▼

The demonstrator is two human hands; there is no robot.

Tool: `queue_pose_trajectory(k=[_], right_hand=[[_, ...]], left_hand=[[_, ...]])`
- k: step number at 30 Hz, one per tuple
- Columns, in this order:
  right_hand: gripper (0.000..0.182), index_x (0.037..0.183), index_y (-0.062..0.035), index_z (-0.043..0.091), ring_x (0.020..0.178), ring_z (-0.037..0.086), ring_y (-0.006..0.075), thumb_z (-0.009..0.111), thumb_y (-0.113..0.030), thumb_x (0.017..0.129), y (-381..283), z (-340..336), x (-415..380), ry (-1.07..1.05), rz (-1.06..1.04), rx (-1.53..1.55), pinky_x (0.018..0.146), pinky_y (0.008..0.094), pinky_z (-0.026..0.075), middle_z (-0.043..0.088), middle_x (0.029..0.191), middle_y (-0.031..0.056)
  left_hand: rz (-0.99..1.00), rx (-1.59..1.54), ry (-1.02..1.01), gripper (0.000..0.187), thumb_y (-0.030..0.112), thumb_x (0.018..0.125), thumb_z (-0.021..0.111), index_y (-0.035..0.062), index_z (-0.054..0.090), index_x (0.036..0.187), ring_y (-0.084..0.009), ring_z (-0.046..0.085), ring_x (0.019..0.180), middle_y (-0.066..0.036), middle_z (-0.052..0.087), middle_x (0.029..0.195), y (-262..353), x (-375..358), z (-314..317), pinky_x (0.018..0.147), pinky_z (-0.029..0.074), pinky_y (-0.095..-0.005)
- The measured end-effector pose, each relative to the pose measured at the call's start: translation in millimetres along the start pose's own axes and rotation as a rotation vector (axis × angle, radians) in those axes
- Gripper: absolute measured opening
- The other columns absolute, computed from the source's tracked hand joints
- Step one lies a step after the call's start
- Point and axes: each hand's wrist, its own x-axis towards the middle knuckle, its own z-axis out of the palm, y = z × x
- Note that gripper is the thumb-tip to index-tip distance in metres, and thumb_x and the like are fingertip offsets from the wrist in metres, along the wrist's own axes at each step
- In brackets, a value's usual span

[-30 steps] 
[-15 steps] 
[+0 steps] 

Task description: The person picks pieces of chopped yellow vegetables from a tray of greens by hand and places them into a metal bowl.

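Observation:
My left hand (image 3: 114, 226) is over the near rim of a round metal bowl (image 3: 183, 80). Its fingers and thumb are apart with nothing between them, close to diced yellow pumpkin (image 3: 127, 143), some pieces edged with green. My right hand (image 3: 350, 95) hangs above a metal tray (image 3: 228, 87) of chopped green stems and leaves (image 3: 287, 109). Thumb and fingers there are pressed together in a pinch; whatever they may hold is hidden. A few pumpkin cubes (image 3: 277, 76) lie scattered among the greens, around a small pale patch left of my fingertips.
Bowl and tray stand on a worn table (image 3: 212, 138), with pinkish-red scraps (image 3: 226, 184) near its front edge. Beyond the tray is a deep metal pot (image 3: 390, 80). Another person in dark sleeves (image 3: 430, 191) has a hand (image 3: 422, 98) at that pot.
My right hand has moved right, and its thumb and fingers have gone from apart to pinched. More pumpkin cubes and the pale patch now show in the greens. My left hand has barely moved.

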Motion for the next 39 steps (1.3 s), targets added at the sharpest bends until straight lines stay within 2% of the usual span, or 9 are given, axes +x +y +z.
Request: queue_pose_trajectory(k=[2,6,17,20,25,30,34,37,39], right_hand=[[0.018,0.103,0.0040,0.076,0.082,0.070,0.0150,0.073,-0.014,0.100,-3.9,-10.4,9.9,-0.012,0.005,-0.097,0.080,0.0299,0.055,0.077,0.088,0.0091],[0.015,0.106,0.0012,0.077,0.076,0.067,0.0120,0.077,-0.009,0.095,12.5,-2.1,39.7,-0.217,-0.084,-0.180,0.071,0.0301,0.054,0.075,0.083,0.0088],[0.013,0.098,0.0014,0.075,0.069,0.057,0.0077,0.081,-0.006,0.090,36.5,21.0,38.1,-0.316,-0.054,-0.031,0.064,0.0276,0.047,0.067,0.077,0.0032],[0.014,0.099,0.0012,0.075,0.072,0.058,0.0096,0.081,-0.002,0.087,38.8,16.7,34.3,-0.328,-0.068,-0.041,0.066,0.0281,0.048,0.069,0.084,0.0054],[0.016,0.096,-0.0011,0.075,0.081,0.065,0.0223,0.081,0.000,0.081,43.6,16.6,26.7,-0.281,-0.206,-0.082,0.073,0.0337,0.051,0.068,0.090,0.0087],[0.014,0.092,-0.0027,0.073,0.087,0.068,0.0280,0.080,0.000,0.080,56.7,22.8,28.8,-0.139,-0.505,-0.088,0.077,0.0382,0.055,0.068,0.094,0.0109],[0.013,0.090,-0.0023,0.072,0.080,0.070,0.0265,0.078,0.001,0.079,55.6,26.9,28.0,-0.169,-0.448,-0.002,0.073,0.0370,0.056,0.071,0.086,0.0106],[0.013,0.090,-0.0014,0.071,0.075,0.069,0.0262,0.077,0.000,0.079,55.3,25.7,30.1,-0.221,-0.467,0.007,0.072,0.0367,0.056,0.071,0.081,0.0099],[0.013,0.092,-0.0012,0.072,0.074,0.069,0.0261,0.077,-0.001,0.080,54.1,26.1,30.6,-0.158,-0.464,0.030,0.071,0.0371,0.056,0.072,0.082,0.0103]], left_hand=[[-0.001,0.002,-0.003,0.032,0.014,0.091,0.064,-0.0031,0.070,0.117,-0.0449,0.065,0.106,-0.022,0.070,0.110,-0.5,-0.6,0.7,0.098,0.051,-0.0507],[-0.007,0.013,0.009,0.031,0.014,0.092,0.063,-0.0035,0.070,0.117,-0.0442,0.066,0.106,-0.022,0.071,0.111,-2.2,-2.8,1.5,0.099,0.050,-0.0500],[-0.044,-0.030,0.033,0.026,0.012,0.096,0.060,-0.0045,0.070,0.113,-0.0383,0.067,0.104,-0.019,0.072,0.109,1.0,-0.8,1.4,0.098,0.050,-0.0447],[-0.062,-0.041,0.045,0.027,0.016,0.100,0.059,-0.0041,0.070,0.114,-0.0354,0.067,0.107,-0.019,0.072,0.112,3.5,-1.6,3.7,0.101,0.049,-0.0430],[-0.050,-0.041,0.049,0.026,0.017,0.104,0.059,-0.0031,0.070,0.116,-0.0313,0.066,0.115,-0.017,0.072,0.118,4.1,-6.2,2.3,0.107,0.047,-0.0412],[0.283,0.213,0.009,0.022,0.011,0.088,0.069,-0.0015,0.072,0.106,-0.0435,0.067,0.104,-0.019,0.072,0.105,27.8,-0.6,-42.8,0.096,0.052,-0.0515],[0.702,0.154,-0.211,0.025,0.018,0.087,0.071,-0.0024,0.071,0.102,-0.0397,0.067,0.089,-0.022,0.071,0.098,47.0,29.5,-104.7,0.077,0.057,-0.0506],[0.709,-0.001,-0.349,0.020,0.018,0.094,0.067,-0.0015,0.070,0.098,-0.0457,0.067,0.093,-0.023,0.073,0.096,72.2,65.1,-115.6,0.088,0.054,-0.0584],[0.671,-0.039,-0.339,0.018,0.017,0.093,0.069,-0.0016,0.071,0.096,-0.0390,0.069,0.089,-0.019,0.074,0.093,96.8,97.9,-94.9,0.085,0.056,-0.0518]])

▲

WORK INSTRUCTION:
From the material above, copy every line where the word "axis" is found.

ANSWER TO THIS PROBLEM:
- The measured end-effector pose, each relative to the pose measured at the call's start: translation in millimetres along the start pose's own axes and rotation as a rotation vector (axis × angle, radians) in those axes
- Point and axes: each hand's wrist, its own x-axis towards the middle knuckle, its own z-axis out of the palm, y = z × x

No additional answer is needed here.